Antonio Tajani, leader di Forza Italia nonché ministro degli Esteri e vicepresidente del Consiglio, non si è lasciato sfuggire la platea dei 20mila scout radunati a Verona per ribadire che sullo ius scholae non arretrerà di un passo. “È la nostra idea di società”, ha detto, “e non c’entra nulla con la stabilità del governo”. Dopo la folla del Meeting di Rimini, Tajani ha tentato di andare alla conquista di un’altra ribalta giovanile e, più estesamente, dell’elettorato centrista. Ha anche precisato che non è certo sua intenzione spostarsi a sinistra. Il che nell’immediato è senz’altro vero, nel medio termine (cioè nella prossima legislatura) si vedrà, considerate anche le ripetute aperture di Marina e Piersilvio Berlusconi verso il Pd di Elly Schlein.
È altrettanto vero che la polemica sulla cittadinanza per i ragazzi stranieri che hanno completato un ciclo di studi in Italia non mira a fare cadere Giorgia Meloni. Cadere no, ma indebolire sì. La modifica della legge sulla cittadinanza non è nel programma di governo, e per essere attuata richiederebbe un iter molto complicato che non può essere percorso positivamente senza una chiara adesione di tutte le forze che sostengono l’esecutivo. Inoltre i numeri delle nuove cittadinanze dicono che il sistema in vigore funziona, anche se con lentezze e intoppi. Dunque, le dichiarazioni del successore di Silvio Berlusconi non servono ad aprire la strada a una riforma, ma semplicemente a segnare il terreno, a lanciare segnali alla Schlein e a infastidire la premier alla vigilia di un vertice di maggioranza (dovrebbe tenersi entro fine mese) che si preannuncia piuttosto complicato.

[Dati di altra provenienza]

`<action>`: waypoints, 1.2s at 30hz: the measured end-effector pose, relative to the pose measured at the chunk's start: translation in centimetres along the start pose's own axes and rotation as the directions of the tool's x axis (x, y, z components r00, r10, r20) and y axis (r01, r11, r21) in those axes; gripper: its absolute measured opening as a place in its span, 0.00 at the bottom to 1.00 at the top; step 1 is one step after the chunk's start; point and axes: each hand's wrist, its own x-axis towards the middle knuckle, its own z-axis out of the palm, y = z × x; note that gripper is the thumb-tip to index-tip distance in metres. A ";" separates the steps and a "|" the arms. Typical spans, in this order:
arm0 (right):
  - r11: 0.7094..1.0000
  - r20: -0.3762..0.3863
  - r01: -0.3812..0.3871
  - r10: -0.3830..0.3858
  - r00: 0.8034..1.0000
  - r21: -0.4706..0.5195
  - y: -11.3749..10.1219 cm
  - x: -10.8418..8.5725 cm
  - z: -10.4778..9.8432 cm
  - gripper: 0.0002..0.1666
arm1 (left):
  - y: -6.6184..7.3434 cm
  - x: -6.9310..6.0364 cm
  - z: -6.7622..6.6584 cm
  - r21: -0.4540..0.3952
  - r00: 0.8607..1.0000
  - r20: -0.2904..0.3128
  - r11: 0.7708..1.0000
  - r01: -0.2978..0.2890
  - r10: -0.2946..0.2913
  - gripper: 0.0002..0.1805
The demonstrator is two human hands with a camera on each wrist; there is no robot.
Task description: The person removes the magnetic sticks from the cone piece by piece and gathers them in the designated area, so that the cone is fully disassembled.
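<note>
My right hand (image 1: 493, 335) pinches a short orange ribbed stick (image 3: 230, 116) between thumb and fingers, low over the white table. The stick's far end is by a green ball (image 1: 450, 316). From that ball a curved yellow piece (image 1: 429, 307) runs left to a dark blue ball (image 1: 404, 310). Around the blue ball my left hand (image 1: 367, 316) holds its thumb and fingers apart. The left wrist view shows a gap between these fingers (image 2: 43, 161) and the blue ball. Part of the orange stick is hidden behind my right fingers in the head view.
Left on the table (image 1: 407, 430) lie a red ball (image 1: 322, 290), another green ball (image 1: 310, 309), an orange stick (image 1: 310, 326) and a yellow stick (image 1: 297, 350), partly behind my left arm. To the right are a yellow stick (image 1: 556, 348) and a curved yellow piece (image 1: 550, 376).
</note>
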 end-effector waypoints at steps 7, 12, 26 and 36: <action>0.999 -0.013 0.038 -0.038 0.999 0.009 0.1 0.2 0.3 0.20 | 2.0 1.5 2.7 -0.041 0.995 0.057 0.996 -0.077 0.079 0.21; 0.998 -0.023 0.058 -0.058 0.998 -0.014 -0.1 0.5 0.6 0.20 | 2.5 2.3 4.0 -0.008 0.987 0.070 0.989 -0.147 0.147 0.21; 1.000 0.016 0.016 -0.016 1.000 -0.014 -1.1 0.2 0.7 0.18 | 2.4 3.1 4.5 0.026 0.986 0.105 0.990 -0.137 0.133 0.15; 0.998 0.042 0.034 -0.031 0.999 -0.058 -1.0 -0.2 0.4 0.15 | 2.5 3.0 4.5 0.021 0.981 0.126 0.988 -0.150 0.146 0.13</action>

Tuttavia, giornali e tv tacciono su questo tatticismo per sottolineare unicamente quanto sia opportuna – se non indispensabile – la svolta del leader degli azzurri in tema di diritti. Se è Salvini a mettere sul tavolo una questione di bandiera che potrebbe indebolire la Meloni, viene dipinto come un guastatore. Invece Tajani può liberamente esprimersi sotto un grande ombrello protettivo che lo tiene al riparo da critiche e contestazioni. Un paravento che, in ultima istanza, viene steso da Bruxelles stessa visto che la proposta di introdurre lo ius scholae riflette perfettamente il metodo del Ppe: fare di tutto, in accordo coi socialisti, per cambiare la rotta dei governi sgraditi o refrattari alla grande coalizione ormai di casa a Bruxelles.
Insomma, Tajani parla perché ha le spalle molto ben coperte e sa che non sarà certo l’establishment a creargli problemi: “stiamo lavorando per occupare uno spazio politico che un centrodestra moderno non può lasciare ad altri” ha dichiarato Tajani. Proprio mentre la Meloni ha scelto, anche dopo la scottatura seguita alle elezioni europee, di ritornare su posizioni più vicine al suo elettorato tradizionale. Ci attendono dunque altri giorni di schermaglie polemiche. Almeno fino al 30 agosto.